A silent auction held at our Holiday luncheon in December raised enough money to fund our Centennial Giving Project, donating one $100 check each month of 2014 to a different non-profit organization that actively supports the AAUW mission of advancing equity for women and girls. Beginning with the Boys and Girls Club of Oshkosh and the Winnebago County Literacy Council, we will be helping organizations that provide low income children with clothes (Take Five), books (Dolly Parton Imagination Library) and school arts programs (SOAR), in addition to seven other worthy causes.

 At our January meeting, as we toured the Morgan House, a lovely restored Queen Anne style mansion in downtown Oshkosh, across the street from the home where our founders met a hundred years ago.  Using both our well-preserved branch records and 21st century tools like Ancestry.com, we researched the lives of our ten founders, and ten current members introduced them to us. We found that most of our founders were in their thirties or forties in 1914, and that 60% of them lived to be at least 88, with only one woman dying before age 60, clearly disproving misogynist claims that education was bad for women’s health.  Half of our founders were associated with the Oshkosh Normal School, as either faculty or graduates, previewing a consistent connection between the Oshkosh Branch and our Community/University partner and AAUW institutional member, known today as the University of Wisconsin Oshkosh.

That connection has grown stronger in recent years, as our University Liaison MaryBeth Petesch has forged ties with the UW Oshkosh Women’s Center and its director, M. Geneva Murray, a certified AAUW $tart $mart facilitator and an Oshkosh branch member.  Geneva obtained funding to hold an AAUW Elect Her workshop on February 15 that several branch members will assist with, hoping to generate more female student leaders.  Through that program, and with branch Centennial funds matched by UW-Oshkosh Chancellor Richard Wells, two UW-Oshkosh students will attend the AAUW National Conference for College Women Student Leaders in June for the first time.

On March 4 from 6-8pm at the Reeve Union Theatre on the UW-Oshkosh campus, the Oshkosh Branch and the Women’s Center are co-sponsoring “Suffrage in Sawdust City,” a free performance depicting a fictionalized debate about tactics between Oshkosh’s own prominent suffrage lobbyist Jessie Jack Hooper, portrayed by the author, and Doris Stevens of the National Woman’s Party, a radical suffragist jailed for protesting for the vote, portrayed by Geneva Murray.  Since the suffrage struggle was intense when our branch was founded, this seemed an especially appropriate Women’s History event for our centennial year.  See the Facebook page about this: https://www.facebook.com/events/223374627840064/

The culminating event for 2014 will be our Centennial Celebration on Saturday, April 12 at 10:30am at the Oshkosh Country Club, south of the city on Highway 45.  We hope that many members of other branches will join us, and we expect to enjoy both an enlightening historical program and a wonderful brunch.   Further information and the official invitation are available at both the state website and our branch website, https://oshkosh-wi.aauw.net/.  Be sure to send in your reservation by April 1.

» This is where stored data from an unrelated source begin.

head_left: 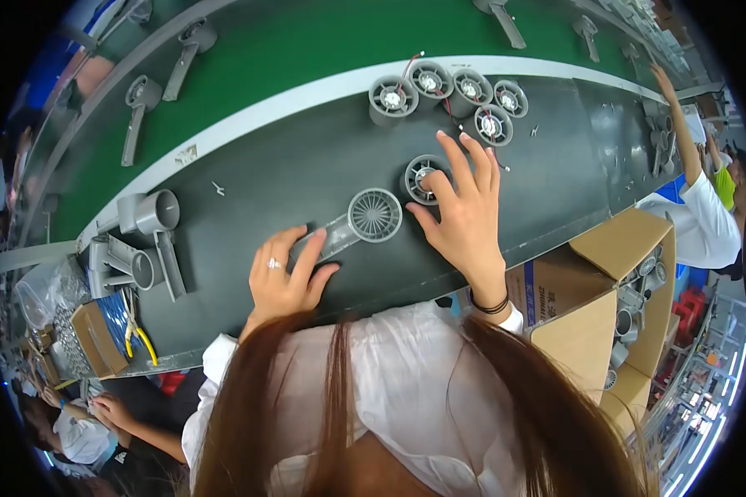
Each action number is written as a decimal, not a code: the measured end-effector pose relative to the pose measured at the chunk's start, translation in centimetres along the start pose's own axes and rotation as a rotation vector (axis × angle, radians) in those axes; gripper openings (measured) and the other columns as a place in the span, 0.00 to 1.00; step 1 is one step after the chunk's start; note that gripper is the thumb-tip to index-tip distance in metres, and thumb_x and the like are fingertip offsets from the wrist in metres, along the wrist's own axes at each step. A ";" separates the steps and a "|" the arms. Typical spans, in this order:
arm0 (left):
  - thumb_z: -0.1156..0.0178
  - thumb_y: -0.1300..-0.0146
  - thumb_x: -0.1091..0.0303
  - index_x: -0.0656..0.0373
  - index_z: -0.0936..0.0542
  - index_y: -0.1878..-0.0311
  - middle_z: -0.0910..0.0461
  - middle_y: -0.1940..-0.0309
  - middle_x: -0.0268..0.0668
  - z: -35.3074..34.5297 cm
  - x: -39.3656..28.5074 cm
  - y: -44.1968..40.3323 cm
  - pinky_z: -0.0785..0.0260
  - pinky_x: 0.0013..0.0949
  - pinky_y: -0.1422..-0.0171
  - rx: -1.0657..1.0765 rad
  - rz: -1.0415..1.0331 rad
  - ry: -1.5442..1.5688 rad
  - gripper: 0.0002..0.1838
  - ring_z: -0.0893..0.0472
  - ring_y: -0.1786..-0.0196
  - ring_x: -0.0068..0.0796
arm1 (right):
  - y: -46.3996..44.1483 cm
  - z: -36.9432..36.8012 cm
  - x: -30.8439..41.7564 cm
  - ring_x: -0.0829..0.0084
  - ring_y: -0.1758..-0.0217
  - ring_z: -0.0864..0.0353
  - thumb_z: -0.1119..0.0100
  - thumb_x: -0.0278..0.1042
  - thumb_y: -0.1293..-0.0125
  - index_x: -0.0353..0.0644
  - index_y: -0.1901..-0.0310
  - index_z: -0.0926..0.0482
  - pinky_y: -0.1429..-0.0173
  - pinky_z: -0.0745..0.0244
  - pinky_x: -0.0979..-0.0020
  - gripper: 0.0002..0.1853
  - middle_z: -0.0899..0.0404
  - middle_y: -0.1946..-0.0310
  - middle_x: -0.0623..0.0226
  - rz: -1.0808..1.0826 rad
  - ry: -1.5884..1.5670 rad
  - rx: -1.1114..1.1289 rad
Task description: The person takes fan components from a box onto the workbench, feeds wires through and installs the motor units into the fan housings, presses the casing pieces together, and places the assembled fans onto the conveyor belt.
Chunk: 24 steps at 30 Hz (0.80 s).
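Observation:
On the dark bench, a grey plastic housing point(375, 215) with a round ribbed grille and a hollow handle lies in front of me. My left hand point(283, 277), wearing a ring, curls its fingers and thumb around the end of that handle. To the right of the grille stands a round grey fan unit point(413, 180). My right hand point(468, 207) has its index finger over the fan's opening and its thumb at the near rim, with the other fingers stretched out. Part of the fan is hidden by the index finger.
Several more fan units point(472, 86) with thin wires stand behind. Grey housings point(156, 212) lie at the left, near yellow-handled pliers point(141, 335) and blue wires. A green conveyor belt point(307, 41) carries more housings. An open cardboard box point(576, 348) holds parts at the right. Other people work nearby.

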State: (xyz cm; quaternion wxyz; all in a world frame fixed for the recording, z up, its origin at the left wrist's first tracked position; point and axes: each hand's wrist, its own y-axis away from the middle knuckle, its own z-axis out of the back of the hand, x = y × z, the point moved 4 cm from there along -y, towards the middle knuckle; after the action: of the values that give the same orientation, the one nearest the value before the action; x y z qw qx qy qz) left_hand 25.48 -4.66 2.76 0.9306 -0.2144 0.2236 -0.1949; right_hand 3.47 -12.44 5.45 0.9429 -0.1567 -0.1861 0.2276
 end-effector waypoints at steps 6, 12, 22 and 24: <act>0.28 0.55 0.70 0.54 0.22 0.44 0.24 0.51 0.39 -1.3 -0.2 -1.2 0.27 0.38 0.53 0.183 0.092 0.038 0.30 0.22 0.54 0.42 | 1.3 1.4 0.3 0.55 0.43 0.26 0.24 0.35 0.59 0.39 0.53 0.25 0.46 0.27 0.61 0.29 0.30 0.39 0.54 -0.071 -0.131 0.126; 0.31 0.56 0.77 0.55 0.20 0.46 0.21 0.58 0.37 -1.2 0.0 -1.1 0.26 0.36 0.58 0.131 0.068 0.020 0.28 0.21 0.59 0.39 | 2.6 2.6 0.0 0.61 0.68 0.17 0.30 0.30 0.48 0.33 0.45 0.26 0.63 0.23 0.66 0.28 0.19 0.56 0.54 -0.434 -0.449 0.268; 0.35 0.60 0.81 0.56 0.19 0.49 0.22 0.60 0.37 0.0 0.7 -1.9 0.27 0.37 0.60 0.142 0.034 0.040 0.28 0.22 0.62 0.38 | 1.9 2.2 0.3 0.57 0.44 0.28 0.35 0.19 0.56 0.47 0.42 0.25 0.44 0.27 0.60 0.33 0.32 0.37 0.62 0.090 -0.337 0.386; 0.35 0.60 0.81 0.56 0.19 0.49 0.22 0.60 0.37 0.0 0.7 -1.8 0.27 0.37 0.60 0.157 0.029 0.046 0.28 0.22 0.62 0.38 | 1.9 1.0 0.3 0.57 0.46 0.26 0.33 0.20 0.58 0.46 0.44 0.24 0.45 0.26 0.60 0.33 0.28 0.41 0.61 0.104 -0.377 0.345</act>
State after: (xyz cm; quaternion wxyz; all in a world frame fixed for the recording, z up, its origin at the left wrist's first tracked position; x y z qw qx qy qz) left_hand 25.53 -6.48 3.44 0.9419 -0.1330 0.2322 -0.2032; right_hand 2.55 -10.45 5.71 0.8912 0.0422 -0.3089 0.3294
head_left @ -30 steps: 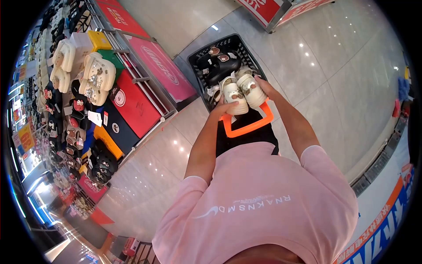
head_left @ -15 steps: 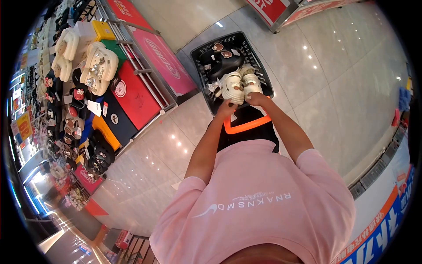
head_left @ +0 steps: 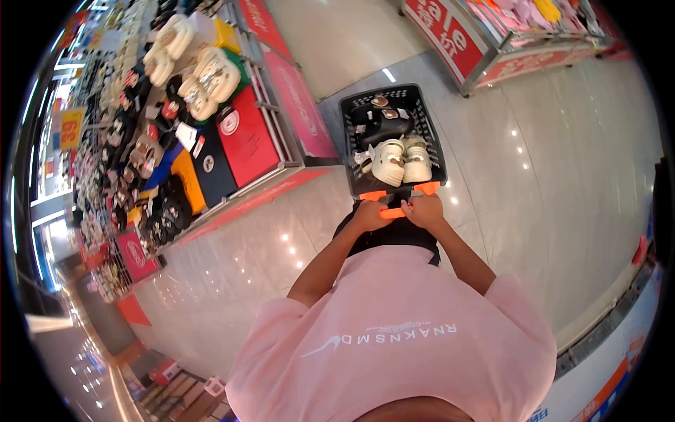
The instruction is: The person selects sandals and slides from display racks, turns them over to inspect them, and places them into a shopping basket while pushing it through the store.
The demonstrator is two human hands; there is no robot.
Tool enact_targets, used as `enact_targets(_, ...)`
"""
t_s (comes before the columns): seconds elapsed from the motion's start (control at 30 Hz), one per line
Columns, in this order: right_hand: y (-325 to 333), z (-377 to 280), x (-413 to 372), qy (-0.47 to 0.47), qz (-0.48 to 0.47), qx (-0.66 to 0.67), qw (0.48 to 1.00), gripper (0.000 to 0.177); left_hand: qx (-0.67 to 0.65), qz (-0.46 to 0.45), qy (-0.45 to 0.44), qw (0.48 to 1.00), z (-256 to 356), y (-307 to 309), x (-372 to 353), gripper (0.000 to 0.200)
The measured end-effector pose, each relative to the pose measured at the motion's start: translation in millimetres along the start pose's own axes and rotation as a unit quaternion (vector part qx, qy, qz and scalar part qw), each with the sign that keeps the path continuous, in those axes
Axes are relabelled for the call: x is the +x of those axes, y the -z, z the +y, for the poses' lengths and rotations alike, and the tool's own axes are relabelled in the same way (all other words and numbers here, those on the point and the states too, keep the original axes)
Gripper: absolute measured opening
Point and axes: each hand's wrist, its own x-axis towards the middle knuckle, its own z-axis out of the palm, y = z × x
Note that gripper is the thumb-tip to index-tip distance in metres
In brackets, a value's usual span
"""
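A person in a pink shirt (head_left: 401,330) wraps the fingers of the left hand (head_left: 368,216) and right hand (head_left: 423,210) around the orange handle (head_left: 395,212) of a black basket (head_left: 432,137). In the basket, just beyond the hands, cream shoes (head_left: 389,164) sit side by side near black shoes (head_left: 385,126). To the left, more footwear covers a display with a red panel (head_left: 247,137).

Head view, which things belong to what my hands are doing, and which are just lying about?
In hand: left hand and right hand, both gripping the orange handle; black basket; cream clogs and black footwear inside it.

Just around: display clogs, yellow price sign, red sale sign.
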Motion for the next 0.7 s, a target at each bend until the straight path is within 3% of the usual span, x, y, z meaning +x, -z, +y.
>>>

Organizing this centennial has energized our branch, as many members have worked on our various celebratory activities.  We have also raised our profile both on campus and in our communities, which we hope will attract new members and still more energy.  We focused our meetings in this half of our centennial year on honoring our past; we will focus our Fall programming on issues that will propel us into our second century.  We’re ready for it!